Nigel Adams splits his time between working in Parliament itself (usually Monday to Friday) and working in the constituency of Selby and Ainsty.
Working in Parliament
When Parliament is sitting, MP's generally spend their time working in the House of Commons. This can include raising issues affecting their constituents, attending debates and voting on new laws. Some MP's are also members of committees which look at issues in detail, from government policy and new laws, to wider topics like human rights.
By raising an issue in the House of Commons, MP's can bring it to the attention of the press and public, with the possibility that enough publicity could persuade government ministers to act.
MP's can ask Ministers questions during Question Time to any Minister or send written questions to them.

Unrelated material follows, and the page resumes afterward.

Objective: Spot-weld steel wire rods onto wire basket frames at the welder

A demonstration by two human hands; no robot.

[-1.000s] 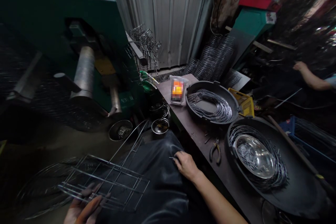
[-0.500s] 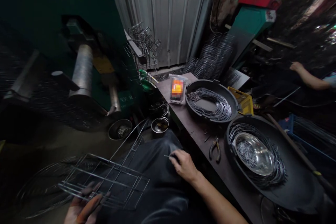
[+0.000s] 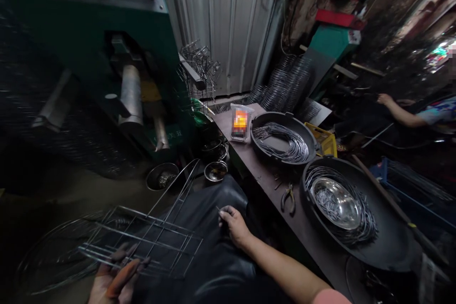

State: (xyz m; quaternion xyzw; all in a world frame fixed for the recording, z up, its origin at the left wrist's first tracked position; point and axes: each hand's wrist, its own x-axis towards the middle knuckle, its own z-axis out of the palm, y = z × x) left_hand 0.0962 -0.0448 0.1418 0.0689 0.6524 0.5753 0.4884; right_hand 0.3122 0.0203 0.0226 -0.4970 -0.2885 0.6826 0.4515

The government is required to answer parliamentary written questions. The questions and answers are published in Hansard, the official transcript of what is said in Parliament.
Adjournment debates in the chamber of the House
The half-hour adjournment debate offers another opportunity for MPs to raise matters. Usually taken as the last business of the day, MP's must either win a ballot or be chosen by the Speaker to voice their concern.
Private Members’ Bills
An MP might introduce a Private Members’ Bill in an attempt to pass a new law. Few of these Bills are successful but they may draw public attention to the problem. Nigel was fortunate to have been drawn out of the ballot to enable him to table a bill and his Protection of local services (planning) bill will get a reading in January 2011
Ministers are restricted by the Code of Conduct and cannot raise matters in the House. Parliamentary Private Secretaries (PPS) and opposition spokespeople may also be restrained by internal party rules.
Working in the constituency
In the constituency, Nigel regularly holds advice 'surgeries', where local people can come along to discuss any matters that concern them. Nigel also attends functions, visits schools and businesses and generally try to meet as many people as possible. This gives MP's further insight and context into issues they may discuss when they return to Westminster.